Reproduce the line that contains "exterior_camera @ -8" and every line after it through the end of the records, exactly, with nothing added.

*** Material for this task Section Begins ***

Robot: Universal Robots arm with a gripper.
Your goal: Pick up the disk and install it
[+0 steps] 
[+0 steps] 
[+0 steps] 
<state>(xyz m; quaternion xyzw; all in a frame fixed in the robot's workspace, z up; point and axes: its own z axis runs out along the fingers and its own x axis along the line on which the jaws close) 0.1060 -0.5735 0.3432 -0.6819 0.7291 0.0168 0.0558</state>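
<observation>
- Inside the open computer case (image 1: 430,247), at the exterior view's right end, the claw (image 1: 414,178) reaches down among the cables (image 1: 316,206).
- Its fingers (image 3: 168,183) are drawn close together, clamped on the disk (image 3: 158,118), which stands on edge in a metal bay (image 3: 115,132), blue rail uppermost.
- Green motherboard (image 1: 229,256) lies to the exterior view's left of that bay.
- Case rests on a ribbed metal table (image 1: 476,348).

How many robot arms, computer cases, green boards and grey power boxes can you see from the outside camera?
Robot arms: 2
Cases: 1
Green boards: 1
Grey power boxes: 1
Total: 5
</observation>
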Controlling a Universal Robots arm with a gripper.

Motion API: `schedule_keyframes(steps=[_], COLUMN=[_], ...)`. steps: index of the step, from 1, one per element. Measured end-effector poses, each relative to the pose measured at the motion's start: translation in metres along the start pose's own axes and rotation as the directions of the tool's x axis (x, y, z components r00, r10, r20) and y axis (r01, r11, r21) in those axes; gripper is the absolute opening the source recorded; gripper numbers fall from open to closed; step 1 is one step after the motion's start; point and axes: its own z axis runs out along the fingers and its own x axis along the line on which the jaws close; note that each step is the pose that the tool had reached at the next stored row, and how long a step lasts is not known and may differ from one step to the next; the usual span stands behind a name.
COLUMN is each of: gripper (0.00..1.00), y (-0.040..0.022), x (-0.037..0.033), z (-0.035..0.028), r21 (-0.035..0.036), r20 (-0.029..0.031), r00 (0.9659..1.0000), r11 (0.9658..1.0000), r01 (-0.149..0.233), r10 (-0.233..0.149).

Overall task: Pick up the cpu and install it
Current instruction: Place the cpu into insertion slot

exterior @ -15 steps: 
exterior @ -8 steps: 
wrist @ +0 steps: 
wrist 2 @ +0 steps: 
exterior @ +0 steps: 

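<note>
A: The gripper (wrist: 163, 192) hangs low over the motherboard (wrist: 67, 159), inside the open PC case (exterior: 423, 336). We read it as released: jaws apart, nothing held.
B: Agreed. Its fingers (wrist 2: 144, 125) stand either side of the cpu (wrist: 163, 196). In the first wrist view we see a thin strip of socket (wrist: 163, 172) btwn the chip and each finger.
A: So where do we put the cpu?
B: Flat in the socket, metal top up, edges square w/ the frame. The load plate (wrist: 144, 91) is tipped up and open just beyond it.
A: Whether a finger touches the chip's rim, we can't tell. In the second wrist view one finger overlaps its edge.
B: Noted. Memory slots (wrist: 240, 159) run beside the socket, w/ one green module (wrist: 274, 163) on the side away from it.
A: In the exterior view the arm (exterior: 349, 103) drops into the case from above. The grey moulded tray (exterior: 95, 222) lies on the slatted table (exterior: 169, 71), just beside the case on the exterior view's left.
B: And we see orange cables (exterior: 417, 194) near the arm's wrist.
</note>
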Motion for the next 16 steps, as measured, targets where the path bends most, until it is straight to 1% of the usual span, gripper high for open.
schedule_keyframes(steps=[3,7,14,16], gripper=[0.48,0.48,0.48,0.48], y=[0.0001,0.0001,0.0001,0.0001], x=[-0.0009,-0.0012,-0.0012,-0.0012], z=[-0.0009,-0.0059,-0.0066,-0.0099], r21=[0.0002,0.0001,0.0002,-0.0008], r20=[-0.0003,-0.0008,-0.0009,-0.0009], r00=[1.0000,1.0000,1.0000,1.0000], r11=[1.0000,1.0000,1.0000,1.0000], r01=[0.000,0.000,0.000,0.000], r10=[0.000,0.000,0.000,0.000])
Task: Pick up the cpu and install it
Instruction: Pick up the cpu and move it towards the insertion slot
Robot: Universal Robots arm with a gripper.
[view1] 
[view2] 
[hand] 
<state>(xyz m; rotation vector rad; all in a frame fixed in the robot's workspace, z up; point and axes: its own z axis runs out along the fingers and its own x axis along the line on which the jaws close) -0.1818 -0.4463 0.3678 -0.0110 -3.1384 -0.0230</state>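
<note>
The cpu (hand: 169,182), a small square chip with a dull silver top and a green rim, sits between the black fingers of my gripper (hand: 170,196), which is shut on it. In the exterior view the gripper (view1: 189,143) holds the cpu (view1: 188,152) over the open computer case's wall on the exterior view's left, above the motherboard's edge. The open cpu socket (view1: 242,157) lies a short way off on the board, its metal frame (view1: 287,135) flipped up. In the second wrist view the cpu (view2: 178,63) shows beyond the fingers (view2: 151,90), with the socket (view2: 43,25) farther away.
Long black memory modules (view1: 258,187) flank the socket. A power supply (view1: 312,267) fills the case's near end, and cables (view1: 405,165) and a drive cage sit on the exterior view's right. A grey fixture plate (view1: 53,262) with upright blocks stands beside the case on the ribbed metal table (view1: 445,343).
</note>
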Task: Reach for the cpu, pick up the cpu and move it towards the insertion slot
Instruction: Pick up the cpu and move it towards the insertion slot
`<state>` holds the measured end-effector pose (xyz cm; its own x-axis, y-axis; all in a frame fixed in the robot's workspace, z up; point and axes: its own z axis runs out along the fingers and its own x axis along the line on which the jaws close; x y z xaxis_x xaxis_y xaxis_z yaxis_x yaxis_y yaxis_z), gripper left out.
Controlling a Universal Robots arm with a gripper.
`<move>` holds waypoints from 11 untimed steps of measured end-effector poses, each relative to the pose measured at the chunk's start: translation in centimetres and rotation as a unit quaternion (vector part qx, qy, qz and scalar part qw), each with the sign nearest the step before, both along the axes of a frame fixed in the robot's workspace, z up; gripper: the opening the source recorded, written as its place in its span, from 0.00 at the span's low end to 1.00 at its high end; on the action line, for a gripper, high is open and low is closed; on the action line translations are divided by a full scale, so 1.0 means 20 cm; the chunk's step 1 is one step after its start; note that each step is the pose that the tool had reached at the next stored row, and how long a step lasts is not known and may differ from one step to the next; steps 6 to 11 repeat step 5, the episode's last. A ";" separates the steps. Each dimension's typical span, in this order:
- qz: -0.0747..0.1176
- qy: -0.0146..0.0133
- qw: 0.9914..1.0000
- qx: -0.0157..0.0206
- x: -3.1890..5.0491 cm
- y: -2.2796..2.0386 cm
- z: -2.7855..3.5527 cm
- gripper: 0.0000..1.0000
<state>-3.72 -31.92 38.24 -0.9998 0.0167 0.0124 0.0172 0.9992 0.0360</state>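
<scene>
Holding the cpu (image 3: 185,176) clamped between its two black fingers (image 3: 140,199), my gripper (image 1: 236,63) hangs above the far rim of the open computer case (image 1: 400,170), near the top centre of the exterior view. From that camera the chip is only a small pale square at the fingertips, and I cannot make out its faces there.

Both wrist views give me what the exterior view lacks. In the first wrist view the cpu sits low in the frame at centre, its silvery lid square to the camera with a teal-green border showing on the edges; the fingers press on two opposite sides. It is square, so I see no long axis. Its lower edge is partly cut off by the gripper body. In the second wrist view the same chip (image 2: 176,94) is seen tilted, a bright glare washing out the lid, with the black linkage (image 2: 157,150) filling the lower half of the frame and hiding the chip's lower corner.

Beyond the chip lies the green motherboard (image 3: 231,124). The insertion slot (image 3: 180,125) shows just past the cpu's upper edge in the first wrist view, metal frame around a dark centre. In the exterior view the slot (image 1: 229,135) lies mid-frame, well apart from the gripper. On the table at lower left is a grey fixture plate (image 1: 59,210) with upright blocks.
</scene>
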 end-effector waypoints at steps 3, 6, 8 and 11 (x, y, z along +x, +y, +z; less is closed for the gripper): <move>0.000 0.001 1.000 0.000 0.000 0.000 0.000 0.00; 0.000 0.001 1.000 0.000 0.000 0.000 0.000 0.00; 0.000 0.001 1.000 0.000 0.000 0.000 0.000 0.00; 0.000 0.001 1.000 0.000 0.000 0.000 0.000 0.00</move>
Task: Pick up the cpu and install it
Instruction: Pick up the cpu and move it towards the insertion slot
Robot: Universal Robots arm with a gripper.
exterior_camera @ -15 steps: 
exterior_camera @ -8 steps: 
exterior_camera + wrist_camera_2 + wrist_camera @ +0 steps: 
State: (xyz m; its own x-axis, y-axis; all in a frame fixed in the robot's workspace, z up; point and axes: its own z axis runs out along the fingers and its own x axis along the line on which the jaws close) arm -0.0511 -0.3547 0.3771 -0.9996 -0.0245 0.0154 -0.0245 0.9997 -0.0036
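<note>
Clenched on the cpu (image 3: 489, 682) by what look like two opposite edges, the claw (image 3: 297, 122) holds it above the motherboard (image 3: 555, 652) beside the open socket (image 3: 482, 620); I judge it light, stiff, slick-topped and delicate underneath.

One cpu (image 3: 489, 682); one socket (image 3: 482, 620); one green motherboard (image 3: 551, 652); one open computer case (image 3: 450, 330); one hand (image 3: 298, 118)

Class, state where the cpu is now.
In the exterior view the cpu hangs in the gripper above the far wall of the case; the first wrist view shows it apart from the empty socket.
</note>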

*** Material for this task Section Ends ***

*Solution for this exercise*
exterior_camera @ -8 steps: 
exterior_camera + wrist_camera_2 + wrist_camera @ +0 steps: 
State: (xyz m; its own x-axis, y-axis; all in a frame fixed in the robot's workspace, z up; point and axes: its own z axis runs out along the fingers and its own x axis along the line on which the jaws close) arm -0.0511 -0.3547 0.3771 -0.9996 -0.0245 0.0154 -0.0245 0.9997 -0.0036
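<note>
Clenched on the cpu (image 3: 489, 682) by what look like two opposite edges, the claw (image 3: 297, 122) holds it above the motherboard (image 3: 555, 652) beside the open socket (image 3: 482, 620); I judge it light, stiff, slick-topped and delicate underneath.

One cpu (image 3: 489, 682); one socket (image 3: 482, 620); one green motherboard (image 3: 551, 652); one open computer case (image 3: 450, 330); one hand (image 3: 298, 118)

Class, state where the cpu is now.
In the exterior view the cpu hangs in the gripper above the far wall of the case; the first wrist view shows it apart from the empty socket.
</note>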

The response to the exercise has been completed.